On Jul 9, 2008, at 2:21 PM, Stephan Kurz wrote:

> Dear Derick,
>
> it is not too off-topic (at least for me as BD is an essential, but  
> only
> one piece in my workflow puzzle) as it reflects actual usage  
> scenarios…
>
> Derick Fay wrote:
>
>> This is a bit off-topic but I have been thinking about using
>> subversion to manage versioning etc. on several writing projects.
>> Everything I've seen seems to be oriented towards team / multi-user
>> scenarios but it also seems that people use it for single-authored
>> projects.  Stephan (and others!) , do you have any recommendations on
>> SVN workflow, helper apps, shortcomings etc?  Prefs. for SVN vs.
>> Mercurial or other alternatives?
>
> Since I am relatively new to SVN as well, I am also quite interested  
> in
> other’s feedback.
>
> My main reasons for using a versioning system at all for my single
> authored project:
> - backup
> - having an overview of what I have done, say, in one month, being  
> able
> to compare and restore versions, etc.
> - keeping different versions around is painful, and I always did
> something wrong (like, zip your working folder every day and give it a
> name with the date or so, and then you copy it to a USB key and lose
> this thing)…
> - keeping things organized and labelled with proper commit messages  
> make
> my life easier.
> - backup again. I have set up a SVN repository on a university  
> filespace
> that is backed up locally and off location three times a day, so my
> paranoia of data loss is somewhat easened.
>
> Main reasons to use SVN:
> - I do not need a full blown shared repository thing like Mercurial  
> for
> my needs.
> - SVN ships with leopard, so almost everything is already there
> - there are GUI tools that looked promising and understandable to me
>
> My setup:
> I use SVNx as a GUI tool to keep my working copies up to date.

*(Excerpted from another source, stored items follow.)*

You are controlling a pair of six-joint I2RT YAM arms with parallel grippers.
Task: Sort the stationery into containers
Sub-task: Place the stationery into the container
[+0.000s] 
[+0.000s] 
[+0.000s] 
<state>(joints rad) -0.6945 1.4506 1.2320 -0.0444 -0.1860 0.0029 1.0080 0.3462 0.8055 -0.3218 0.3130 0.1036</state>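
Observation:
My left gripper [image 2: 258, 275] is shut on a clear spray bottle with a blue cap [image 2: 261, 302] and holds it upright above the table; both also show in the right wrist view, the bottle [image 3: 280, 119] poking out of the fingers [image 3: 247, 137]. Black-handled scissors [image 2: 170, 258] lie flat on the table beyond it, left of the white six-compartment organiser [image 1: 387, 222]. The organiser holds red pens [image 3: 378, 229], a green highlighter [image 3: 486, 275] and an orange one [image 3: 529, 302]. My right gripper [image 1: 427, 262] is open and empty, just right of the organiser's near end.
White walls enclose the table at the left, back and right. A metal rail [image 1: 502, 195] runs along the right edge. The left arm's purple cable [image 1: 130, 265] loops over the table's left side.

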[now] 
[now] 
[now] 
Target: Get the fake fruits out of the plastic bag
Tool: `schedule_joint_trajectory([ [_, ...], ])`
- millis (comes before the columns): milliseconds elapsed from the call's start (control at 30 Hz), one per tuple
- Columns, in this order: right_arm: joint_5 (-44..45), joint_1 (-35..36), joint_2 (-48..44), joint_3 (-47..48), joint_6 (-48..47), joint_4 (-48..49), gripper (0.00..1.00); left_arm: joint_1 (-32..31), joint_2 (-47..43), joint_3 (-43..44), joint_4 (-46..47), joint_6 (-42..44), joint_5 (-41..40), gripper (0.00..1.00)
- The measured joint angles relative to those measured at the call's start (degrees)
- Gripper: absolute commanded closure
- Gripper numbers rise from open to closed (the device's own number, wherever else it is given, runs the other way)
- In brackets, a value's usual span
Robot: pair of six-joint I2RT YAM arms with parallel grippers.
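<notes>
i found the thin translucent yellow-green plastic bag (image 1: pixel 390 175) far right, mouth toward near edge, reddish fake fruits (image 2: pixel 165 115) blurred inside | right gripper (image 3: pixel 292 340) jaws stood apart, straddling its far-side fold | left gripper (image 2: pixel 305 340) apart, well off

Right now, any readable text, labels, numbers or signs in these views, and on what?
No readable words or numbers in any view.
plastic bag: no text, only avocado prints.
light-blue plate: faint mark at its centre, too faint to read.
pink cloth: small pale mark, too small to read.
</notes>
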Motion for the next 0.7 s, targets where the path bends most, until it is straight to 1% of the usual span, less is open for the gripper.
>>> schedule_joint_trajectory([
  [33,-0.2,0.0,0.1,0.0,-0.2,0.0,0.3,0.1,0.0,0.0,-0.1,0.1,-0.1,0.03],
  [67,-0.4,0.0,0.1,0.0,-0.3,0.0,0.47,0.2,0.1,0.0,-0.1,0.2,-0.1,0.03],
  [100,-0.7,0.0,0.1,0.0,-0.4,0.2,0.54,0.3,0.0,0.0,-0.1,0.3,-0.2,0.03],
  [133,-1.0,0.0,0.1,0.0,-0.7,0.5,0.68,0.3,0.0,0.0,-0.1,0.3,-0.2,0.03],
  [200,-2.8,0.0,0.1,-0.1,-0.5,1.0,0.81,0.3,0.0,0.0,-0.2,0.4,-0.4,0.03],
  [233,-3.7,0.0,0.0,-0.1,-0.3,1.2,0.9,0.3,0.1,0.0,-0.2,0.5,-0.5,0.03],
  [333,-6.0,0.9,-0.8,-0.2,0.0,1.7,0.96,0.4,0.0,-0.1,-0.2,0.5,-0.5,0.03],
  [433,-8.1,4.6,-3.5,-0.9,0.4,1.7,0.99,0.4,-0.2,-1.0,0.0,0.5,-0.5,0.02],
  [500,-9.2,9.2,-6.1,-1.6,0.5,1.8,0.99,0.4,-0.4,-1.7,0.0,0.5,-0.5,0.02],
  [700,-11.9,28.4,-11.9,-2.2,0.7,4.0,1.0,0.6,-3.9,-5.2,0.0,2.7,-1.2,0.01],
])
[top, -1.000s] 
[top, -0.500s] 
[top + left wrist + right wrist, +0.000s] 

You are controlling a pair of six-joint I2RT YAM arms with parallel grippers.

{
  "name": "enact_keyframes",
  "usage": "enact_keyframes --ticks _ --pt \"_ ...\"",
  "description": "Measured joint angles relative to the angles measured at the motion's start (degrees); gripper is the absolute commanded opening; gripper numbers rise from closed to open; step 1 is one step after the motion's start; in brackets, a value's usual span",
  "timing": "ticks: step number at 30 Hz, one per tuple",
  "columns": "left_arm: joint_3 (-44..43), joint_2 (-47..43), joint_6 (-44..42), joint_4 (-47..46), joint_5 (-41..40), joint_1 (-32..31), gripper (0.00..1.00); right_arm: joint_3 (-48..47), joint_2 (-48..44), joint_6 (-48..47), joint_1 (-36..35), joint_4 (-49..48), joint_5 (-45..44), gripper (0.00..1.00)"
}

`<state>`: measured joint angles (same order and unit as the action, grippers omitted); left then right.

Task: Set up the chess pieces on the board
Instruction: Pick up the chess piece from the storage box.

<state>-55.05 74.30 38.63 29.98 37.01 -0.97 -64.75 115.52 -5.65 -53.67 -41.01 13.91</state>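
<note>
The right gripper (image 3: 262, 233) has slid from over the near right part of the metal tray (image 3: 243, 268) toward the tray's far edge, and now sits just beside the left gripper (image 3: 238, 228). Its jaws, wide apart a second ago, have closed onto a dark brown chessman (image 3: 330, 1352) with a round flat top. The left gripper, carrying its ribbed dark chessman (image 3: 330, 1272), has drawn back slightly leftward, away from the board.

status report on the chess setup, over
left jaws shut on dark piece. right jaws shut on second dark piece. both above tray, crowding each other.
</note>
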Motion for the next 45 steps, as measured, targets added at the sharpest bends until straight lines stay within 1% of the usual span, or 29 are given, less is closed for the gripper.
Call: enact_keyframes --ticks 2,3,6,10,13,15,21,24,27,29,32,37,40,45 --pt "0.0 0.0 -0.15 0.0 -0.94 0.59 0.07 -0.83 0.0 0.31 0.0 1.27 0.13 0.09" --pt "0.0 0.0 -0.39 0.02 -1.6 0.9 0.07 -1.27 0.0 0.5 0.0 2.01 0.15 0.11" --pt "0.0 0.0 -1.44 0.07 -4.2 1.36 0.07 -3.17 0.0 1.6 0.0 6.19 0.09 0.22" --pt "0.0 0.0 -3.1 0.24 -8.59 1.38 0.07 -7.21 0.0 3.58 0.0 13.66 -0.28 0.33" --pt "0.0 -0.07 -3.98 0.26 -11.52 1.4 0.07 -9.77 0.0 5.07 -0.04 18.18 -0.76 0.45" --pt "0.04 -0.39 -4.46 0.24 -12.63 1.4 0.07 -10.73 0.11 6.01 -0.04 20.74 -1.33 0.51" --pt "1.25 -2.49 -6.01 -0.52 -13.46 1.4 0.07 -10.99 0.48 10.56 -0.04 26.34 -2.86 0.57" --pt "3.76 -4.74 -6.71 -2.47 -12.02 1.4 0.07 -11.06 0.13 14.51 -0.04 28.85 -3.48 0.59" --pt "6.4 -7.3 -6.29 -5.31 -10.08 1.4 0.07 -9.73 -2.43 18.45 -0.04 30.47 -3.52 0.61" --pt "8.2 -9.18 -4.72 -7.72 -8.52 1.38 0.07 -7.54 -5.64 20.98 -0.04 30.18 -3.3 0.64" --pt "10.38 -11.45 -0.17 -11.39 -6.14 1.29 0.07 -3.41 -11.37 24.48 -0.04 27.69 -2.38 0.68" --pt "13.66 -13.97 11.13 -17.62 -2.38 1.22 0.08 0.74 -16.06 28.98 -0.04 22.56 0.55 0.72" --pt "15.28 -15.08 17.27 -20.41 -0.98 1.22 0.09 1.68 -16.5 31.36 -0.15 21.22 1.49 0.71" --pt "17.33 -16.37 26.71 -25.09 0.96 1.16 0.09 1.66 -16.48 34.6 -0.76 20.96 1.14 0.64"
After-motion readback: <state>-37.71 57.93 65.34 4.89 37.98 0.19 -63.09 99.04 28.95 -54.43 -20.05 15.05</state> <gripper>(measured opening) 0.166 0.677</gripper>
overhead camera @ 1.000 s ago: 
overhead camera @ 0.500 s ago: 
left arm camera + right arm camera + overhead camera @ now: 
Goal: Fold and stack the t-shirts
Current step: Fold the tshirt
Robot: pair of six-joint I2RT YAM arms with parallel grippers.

While  
> it
> may not look too nice and mac-like, it works.
> Beware, for accessing repositories via ssh+svn://, you need ssh access
> via authorized keys (OS X ships without ssh_askpass, and setting up
> passwordless access seemed the most feasible way to work around that).
>
> Sometimes I also use the SCPlugin Finder plugin.
>
> I have tried Versions (beta) and another relatively new SVN client  
> with
> a nice timeline view which I cannot remember now, and these both  
> gave me
> an error when I tried connecting to my repository. That kept me with
> SVNx though the other clients had a much more mac-like look-and-feel.
>
>> thanks
>> Derick
>
> Hopefully this helps,
> Stephan

I second all of this; I commit to a local repository, then mirror it  
to Amazon S3 via JungleDisk.  Saved my bacon recently when my laptop  
went illogical (broken logic board), *while doing a time-machine  
backup*, then the internal drive and the time-machine drive had  
serious issues; but S3 was cool.

The one thing that SVN isn't good for with latex is diffs, the line-by- 
line orientation is pretty useless for changes of phrases etc.  I  
think there are some word-by-word diff tools out there, but I've never  
gotten them to work right.

Happily Skim notes are a good way to get feedback.